▶ **HOW TO COMPLETE THIS TASK**
Transcribe the data below verbatim from the line with "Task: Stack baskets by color" to the line with "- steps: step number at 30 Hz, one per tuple". Include both of those lines.
▬▬▬▬▬▬
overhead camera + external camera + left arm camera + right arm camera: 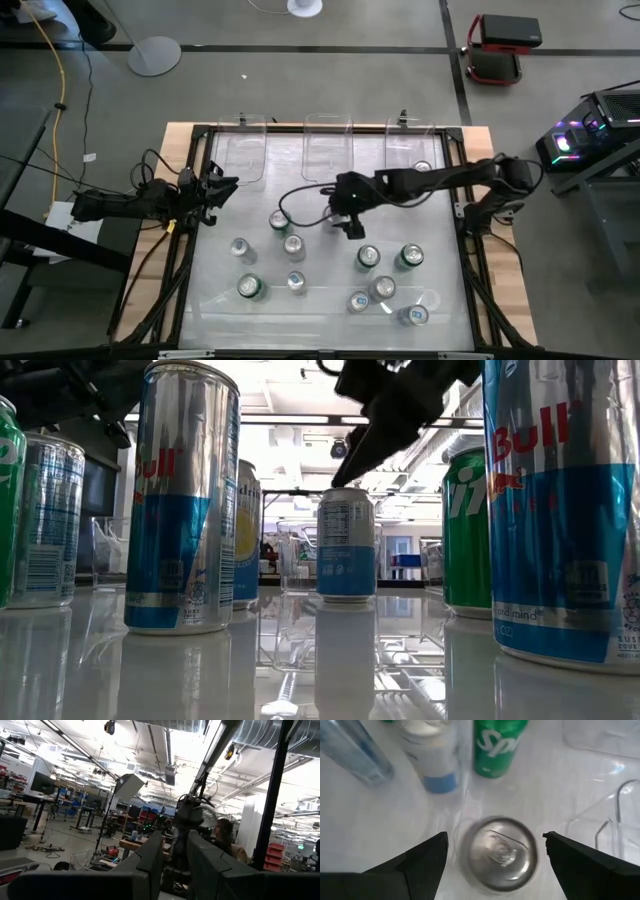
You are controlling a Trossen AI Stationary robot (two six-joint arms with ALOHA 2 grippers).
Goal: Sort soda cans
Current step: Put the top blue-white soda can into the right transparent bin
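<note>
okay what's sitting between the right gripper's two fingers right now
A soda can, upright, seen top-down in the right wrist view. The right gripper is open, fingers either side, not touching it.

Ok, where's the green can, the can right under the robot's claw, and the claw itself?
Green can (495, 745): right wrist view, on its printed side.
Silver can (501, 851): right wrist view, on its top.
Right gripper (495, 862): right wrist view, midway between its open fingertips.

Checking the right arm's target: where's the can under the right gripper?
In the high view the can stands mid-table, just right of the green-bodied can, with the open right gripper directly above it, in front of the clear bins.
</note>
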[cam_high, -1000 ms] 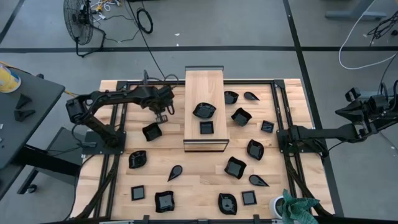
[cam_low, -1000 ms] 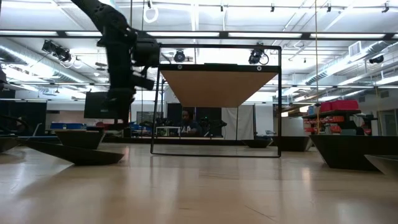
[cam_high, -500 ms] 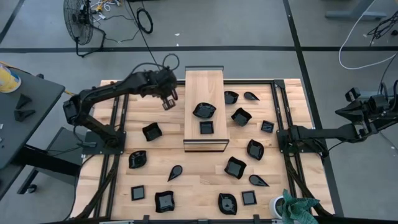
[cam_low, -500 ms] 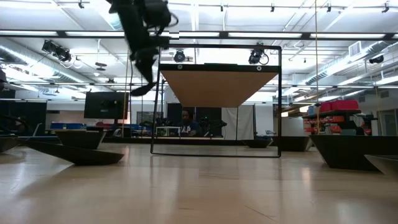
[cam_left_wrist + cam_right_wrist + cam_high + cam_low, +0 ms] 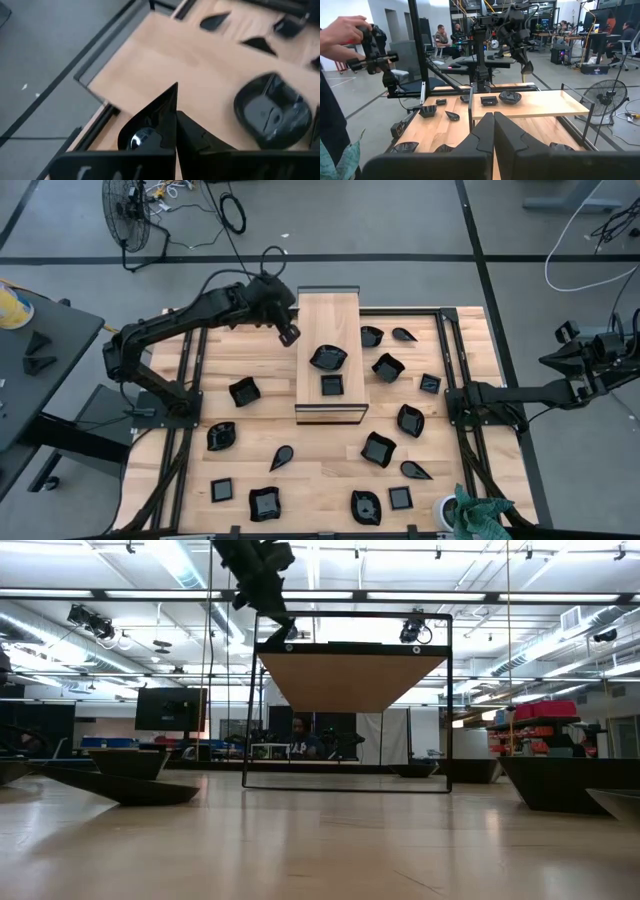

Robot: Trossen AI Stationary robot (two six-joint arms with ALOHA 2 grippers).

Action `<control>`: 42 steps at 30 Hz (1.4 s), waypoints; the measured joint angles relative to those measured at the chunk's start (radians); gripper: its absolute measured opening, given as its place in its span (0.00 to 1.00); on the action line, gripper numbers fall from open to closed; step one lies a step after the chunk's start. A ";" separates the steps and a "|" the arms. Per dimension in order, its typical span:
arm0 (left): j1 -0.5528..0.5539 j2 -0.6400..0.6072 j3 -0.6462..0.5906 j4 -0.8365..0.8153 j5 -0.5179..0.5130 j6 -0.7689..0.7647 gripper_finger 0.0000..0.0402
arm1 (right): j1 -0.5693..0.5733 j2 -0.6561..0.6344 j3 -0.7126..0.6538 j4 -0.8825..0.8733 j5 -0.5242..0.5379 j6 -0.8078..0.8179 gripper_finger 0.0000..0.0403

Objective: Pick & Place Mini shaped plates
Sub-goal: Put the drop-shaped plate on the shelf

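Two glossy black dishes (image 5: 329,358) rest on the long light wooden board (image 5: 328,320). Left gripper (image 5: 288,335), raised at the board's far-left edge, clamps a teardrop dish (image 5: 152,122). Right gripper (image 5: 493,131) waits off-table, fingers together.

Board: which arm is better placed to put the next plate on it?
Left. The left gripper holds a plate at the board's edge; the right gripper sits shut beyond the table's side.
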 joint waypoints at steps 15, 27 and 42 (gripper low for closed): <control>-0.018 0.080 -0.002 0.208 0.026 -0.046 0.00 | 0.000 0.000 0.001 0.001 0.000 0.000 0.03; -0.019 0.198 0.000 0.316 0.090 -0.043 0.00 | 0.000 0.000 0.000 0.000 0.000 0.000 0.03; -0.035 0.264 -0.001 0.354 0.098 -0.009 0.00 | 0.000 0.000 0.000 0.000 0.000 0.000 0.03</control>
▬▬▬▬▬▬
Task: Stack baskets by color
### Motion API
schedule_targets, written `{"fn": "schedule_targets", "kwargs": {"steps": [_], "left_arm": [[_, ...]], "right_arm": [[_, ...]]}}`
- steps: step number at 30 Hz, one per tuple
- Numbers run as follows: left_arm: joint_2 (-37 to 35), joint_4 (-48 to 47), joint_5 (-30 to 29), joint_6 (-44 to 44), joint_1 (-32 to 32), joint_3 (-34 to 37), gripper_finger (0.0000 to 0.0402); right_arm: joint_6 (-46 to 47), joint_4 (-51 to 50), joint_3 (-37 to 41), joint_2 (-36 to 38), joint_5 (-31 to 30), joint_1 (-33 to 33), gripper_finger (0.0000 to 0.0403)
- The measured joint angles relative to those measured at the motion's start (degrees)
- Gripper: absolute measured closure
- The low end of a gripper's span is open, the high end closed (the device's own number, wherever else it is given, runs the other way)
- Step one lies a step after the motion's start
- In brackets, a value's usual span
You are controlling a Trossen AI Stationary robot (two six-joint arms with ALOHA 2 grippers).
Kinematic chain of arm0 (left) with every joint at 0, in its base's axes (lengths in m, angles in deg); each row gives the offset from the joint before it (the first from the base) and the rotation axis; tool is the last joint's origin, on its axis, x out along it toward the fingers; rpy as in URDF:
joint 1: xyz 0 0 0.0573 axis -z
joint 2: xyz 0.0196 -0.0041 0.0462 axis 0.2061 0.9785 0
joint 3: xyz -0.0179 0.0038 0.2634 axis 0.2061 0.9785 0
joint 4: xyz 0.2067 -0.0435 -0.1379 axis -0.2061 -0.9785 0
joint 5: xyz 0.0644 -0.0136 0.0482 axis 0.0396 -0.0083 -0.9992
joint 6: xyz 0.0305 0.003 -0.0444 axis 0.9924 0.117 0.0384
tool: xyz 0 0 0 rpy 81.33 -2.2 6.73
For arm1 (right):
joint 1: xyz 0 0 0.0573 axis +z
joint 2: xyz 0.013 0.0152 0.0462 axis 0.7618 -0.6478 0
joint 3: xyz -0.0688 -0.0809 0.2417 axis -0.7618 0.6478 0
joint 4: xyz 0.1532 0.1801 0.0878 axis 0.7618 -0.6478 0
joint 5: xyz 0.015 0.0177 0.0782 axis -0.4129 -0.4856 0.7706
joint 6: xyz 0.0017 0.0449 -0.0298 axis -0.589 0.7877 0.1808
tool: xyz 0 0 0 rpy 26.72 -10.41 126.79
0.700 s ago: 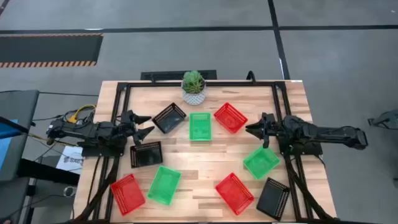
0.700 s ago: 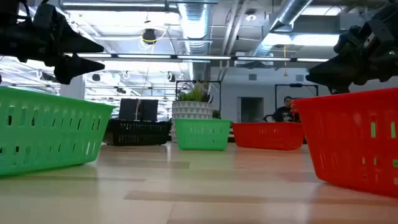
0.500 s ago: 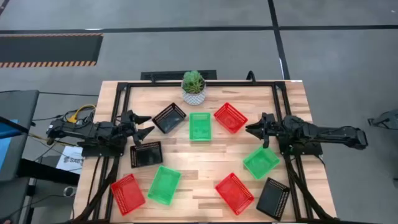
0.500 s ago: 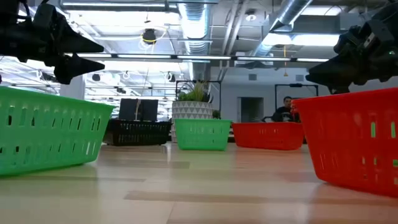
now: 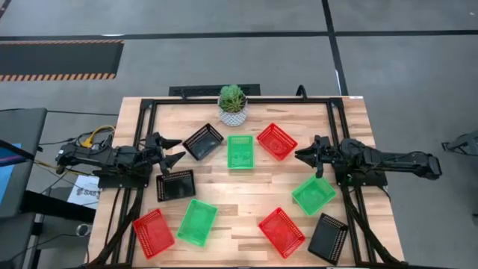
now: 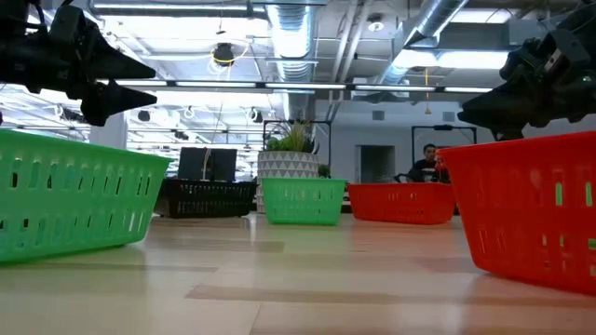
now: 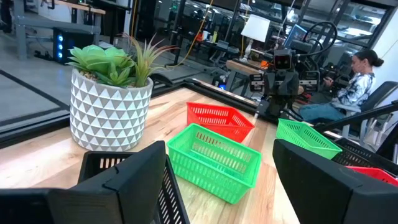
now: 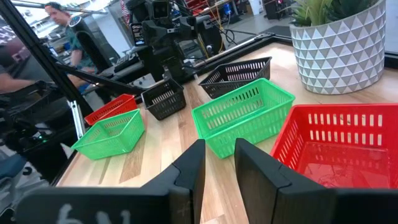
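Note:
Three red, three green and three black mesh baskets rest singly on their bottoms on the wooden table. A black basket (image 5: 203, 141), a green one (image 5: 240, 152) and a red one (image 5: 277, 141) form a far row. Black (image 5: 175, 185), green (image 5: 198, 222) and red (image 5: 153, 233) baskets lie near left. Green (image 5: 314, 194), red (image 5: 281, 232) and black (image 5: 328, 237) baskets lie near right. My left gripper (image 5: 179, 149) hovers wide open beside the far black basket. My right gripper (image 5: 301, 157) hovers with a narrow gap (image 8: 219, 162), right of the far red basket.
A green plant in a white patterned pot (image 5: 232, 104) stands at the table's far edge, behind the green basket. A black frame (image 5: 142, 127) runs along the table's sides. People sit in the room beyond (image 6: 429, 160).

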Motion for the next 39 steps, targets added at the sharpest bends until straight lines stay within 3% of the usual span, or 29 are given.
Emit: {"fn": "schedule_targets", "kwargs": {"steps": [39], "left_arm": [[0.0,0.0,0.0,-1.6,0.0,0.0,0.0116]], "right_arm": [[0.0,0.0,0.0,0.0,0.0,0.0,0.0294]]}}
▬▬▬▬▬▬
▶ **WRITTEN REPLY**
Task: Stack baskets by color
### Motion API
schedule_targets, written `{"fn": "schedule_targets", "kwargs": {"steps": [_], "left_arm": [[_, ...]], "right_arm": [[_, ...]]}}`
- steps: step number at 30 Hz, one per tuple

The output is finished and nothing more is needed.